Inseparable identical twin sisters ditch home together, and then one decides to vanish.

The talented Bennett fuels her fiction with secrets—first in her lauded debut, The Mothers (2016), and now in the assured and magnetic story of the Vignes sisters, light-skinned women parked on opposite sides of the color line. Desiree, the “fidgety twin,” and Stella, “a smart, careful girl,” make their break from stultifying rural Mallard, Louisiana, becoming 16-year-old runaways in 1954 New Orleans. The novel opens 14 years later as Desiree, fleeing a violent marriage in D.C., returns home with a different relative: her 8-year-old daughter, Jude.
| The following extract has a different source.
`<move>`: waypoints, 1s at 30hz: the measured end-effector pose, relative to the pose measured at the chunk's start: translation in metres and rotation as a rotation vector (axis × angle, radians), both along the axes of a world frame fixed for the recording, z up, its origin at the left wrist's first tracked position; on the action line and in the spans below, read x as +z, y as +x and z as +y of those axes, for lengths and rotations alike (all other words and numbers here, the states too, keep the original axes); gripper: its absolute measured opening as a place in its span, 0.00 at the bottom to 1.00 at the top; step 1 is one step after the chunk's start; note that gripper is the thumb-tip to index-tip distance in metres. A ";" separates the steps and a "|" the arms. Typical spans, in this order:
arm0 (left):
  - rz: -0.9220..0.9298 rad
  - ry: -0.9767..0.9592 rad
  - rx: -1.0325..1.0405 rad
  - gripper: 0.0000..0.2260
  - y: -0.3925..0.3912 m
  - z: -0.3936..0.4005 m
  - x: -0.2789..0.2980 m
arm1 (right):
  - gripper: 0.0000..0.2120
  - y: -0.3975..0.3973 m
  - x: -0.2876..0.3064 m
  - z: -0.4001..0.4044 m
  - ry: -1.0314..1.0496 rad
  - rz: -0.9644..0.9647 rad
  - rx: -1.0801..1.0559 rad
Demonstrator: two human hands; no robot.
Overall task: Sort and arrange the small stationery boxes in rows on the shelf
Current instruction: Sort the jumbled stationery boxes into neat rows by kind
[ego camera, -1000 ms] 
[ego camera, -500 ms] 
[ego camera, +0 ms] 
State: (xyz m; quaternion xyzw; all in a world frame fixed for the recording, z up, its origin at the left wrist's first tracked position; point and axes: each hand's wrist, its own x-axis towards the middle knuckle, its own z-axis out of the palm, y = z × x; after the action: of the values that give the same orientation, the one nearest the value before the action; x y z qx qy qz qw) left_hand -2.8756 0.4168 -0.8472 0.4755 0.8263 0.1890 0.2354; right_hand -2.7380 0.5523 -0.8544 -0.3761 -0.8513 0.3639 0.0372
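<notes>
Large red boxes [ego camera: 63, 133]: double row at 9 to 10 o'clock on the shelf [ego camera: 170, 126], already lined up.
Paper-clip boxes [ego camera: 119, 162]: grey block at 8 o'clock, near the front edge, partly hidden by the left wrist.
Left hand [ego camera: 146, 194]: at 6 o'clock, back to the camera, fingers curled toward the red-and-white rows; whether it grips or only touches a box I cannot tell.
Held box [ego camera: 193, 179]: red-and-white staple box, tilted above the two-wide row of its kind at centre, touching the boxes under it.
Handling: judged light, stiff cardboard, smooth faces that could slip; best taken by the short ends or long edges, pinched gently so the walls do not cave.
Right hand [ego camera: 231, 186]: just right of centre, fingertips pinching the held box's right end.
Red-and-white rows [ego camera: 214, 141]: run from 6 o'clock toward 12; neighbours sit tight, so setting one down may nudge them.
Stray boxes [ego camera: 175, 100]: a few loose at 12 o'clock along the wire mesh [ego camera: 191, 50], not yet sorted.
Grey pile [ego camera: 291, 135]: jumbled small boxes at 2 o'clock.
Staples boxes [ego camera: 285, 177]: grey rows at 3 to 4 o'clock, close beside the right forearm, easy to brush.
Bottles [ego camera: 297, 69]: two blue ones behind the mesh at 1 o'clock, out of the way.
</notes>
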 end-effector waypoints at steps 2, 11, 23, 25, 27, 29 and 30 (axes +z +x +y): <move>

The gossips are agog: “In Mallard, nobody married dark....Marrying a dark man and dragging his blueblack child all over town was one step too far.” Desiree's decision seals Jude’s misery in this “colorstruck” place and propels a new generation of flight: Jude escapes on a track scholarship to UCLA. Tending bar as a side job in Beverly Hills, she catches a glimpse of her mother’s doppelgänger. Stella, ensconced in White society, is shedding her fur coat. Jude, so Black that strangers routinely stare, is unrecognizable to her aunt. All this is expertly paced, unfurling before the book is half finished; a reader can guess what is coming. Bennett is deeply engaged in the unknowability of other people and the scourge of colorism. The scene in which Stella adopts her White persona is a tour de force of doubling and confusion. It calls up Toni Morrison’s The Bluest Eye, the book's 50-year-old antecedent. Bennett's novel plays with its characters' nagging feelings of being incomplete—for the twins without each other; for Jude’s boyfriend, Reese, who is trans and seeks surgery; for their friend Barry, who performs in drag as Bianca. Bennett keeps all these plot threads thrumming and her social commentary crisp. In the second half, Jude spars with her cousin Kennedy, Stella's daughter, a spoiled actress.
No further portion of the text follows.